TASK DESCRIPTION:
Below are some records. Return exactly the lines from the one containing "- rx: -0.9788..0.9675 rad" through the one containing "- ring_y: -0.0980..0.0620", both included, and only those.

DATA LISTING:

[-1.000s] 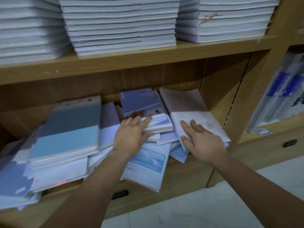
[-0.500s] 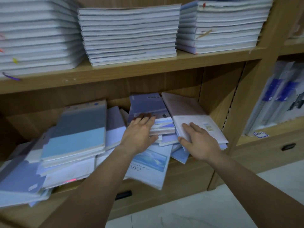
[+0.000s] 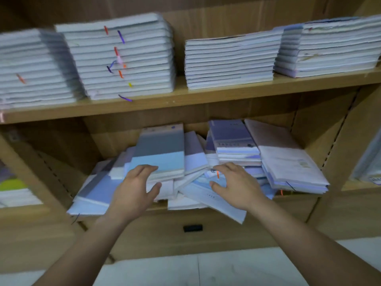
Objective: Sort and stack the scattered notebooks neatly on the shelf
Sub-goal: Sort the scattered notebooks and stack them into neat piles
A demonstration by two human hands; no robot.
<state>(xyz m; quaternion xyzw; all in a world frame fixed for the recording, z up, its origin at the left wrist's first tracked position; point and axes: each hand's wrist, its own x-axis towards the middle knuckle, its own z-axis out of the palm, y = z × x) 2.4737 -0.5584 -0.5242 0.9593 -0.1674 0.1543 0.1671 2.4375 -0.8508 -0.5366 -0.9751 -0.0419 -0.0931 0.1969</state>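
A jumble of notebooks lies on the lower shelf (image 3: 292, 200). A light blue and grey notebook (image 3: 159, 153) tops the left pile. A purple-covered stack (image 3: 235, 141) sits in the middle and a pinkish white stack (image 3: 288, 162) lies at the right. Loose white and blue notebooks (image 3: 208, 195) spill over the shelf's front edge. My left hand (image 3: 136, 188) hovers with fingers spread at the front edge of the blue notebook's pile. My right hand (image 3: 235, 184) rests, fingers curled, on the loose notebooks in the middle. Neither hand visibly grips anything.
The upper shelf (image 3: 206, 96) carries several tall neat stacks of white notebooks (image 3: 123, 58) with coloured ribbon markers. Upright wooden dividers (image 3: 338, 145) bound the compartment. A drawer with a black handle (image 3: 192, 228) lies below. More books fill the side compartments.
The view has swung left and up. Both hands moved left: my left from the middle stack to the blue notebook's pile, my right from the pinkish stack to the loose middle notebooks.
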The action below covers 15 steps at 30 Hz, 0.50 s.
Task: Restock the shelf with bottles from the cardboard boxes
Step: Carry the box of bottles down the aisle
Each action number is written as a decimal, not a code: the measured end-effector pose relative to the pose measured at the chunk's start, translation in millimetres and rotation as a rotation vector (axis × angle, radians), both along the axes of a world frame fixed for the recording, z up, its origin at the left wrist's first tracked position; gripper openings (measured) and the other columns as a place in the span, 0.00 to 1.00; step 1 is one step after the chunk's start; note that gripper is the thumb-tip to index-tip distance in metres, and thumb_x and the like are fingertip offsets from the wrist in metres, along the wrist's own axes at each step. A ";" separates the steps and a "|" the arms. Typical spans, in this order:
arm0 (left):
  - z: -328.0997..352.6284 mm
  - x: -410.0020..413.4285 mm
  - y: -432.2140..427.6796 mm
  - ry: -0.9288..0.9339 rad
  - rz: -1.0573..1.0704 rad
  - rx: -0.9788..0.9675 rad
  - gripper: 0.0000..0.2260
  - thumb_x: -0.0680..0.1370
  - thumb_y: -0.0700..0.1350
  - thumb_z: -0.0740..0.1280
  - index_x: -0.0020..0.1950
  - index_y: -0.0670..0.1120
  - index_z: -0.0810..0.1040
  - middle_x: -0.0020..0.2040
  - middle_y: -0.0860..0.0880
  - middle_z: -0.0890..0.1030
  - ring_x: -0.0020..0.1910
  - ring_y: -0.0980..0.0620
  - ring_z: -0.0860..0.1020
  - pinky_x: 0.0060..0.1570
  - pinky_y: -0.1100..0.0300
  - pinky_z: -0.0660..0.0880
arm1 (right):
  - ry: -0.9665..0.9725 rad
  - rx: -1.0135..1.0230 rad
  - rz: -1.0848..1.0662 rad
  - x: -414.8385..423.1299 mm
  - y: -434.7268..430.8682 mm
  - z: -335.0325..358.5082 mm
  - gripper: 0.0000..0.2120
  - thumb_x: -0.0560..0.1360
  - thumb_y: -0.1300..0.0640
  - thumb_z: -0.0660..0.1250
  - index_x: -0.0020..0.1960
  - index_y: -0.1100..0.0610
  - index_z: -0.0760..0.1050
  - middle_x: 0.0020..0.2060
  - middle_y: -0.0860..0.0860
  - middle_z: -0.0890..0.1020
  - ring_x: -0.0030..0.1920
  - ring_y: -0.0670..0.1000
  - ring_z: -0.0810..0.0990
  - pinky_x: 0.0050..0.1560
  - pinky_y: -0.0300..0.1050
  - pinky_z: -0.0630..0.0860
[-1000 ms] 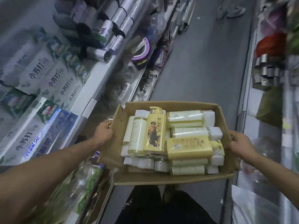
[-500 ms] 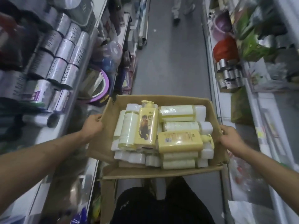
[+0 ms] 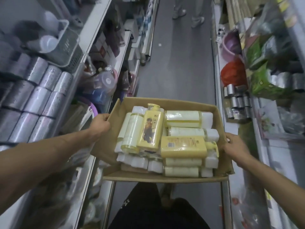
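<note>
Shop aisle (image 3: 175, 66), cardboard box (image 3: 166, 176) (bottles (image 3: 183, 147) inside), gripped by 2 hands

Brown cardboard box (image 3: 116, 118) filled with pale cream bottles (image 3: 181, 118) with white caps. Two lying on top are deeper yellow: the pump bottle (image 3: 151, 128), nearer the box's left wall, carries a dark-haired cartoon figure. The labelled bottle (image 3: 183, 147), nearer its right wall, has a white barcode patch. Left of the box, silvery-grey rolls (image 3: 41, 96) with black bands. Beyond the box, plain grey floor (image 3: 178, 71). Right of the box, a red bundle (image 3: 232, 75), a purple basin (image 3: 231, 45), green packets (image 3: 264, 83).
</note>
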State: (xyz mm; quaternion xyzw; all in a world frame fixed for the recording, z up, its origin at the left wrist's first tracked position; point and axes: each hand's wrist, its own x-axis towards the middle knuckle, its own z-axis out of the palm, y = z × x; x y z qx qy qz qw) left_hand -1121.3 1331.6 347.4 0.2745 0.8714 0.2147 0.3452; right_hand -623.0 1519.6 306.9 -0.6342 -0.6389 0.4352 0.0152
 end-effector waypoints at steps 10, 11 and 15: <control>-27.2 -84.2 189.1 -0.058 0.004 0.022 0.10 0.82 0.35 0.66 0.54 0.47 0.85 0.50 0.45 0.87 0.51 0.42 0.85 0.53 0.42 0.84 | -0.026 0.012 -0.022 -75.3 179.6 3.8 0.10 0.74 0.66 0.71 0.45 0.51 0.83 0.36 0.50 0.86 0.43 0.57 0.86 0.44 0.58 0.85; -26.3 -90.9 206.6 -0.063 0.005 0.021 0.10 0.81 0.34 0.66 0.55 0.46 0.85 0.51 0.43 0.87 0.52 0.40 0.85 0.54 0.40 0.84 | -0.033 0.001 -0.027 -83.7 197.3 4.0 0.10 0.73 0.66 0.71 0.44 0.51 0.82 0.36 0.50 0.86 0.42 0.57 0.86 0.44 0.60 0.86; -27.3 -120.8 268.2 -0.028 0.008 0.023 0.11 0.82 0.37 0.63 0.51 0.46 0.85 0.48 0.41 0.87 0.51 0.37 0.85 0.56 0.37 0.83 | -0.029 -0.045 -0.041 -112.4 261.6 -1.0 0.10 0.73 0.67 0.68 0.45 0.53 0.81 0.39 0.55 0.86 0.44 0.60 0.86 0.46 0.67 0.85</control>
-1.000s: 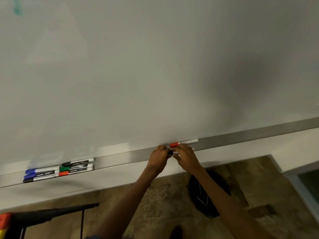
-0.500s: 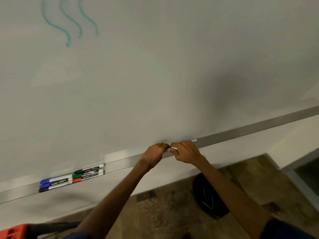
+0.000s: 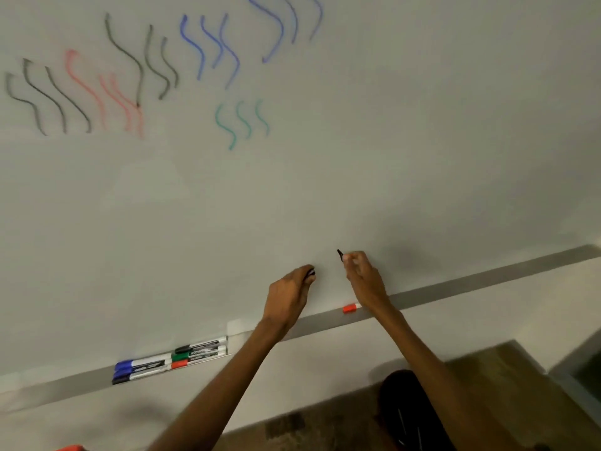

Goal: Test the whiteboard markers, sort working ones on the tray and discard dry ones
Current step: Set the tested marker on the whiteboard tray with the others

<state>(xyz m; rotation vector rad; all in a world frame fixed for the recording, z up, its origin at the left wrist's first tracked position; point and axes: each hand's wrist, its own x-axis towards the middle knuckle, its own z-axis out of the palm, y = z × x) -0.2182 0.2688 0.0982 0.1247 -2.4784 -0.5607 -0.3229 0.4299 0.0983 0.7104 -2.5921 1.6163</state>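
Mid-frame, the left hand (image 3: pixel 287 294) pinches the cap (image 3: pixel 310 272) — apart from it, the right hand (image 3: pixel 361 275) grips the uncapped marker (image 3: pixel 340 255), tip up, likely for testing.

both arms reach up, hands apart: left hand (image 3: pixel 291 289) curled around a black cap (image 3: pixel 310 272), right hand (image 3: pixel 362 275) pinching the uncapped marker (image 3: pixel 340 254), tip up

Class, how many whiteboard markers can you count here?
8: six capped markers clustered at the grey metal tray's left, one red-capped marker on it by the right hand, one uncapped black marker in that hand. More may be hidden.
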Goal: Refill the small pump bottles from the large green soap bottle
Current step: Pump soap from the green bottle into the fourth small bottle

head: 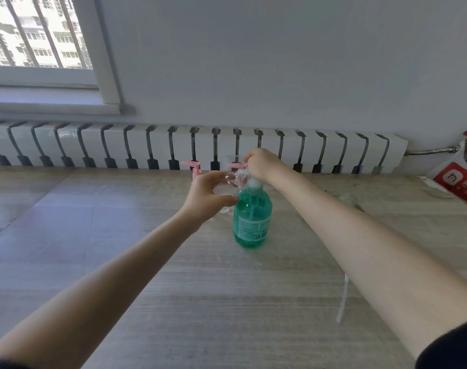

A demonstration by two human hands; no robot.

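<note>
No word or number can be read in full. A pale printed label [253,227] is carried on the green soap bottle [251,206], but its lines of small print are too blurred to be made out. A white rounded-square emblem [450,177] and a few white characters are printed on the red panel of a white bag [437,170] at the far right; the characters are cut off and not legible.

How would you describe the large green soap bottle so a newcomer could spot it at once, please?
Below the long white radiator lies a wooden table; the large green soap bottle stands upright near its middle, just below the right hand. It alone holds green liquid, and it dwarfs the small clear bottle gripped by the left hand beside it.
</note>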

THE ANSWER:
  - rx: -0.9788..0.9675 rad
  - gripper: 0.0000..0.2260
  - thumb_x: -0.0680..0.1370
  - thumb_y: -0.0700..0.1350
  - thumb_z: -0.0740..0.1280
  - index_x: -0.0020..0.1950
  - index_y: -0.0670..0.1120
  - index_z: -0.0810..0.1040
  - middle_x: -0.0020..0.2040
  - middle_y: -0.0860..0.0880
  - middle_z: -0.0890..0.1030
  - ring_x: -0.0020..0.1910
  - ring_y: -0.0980..0.0620

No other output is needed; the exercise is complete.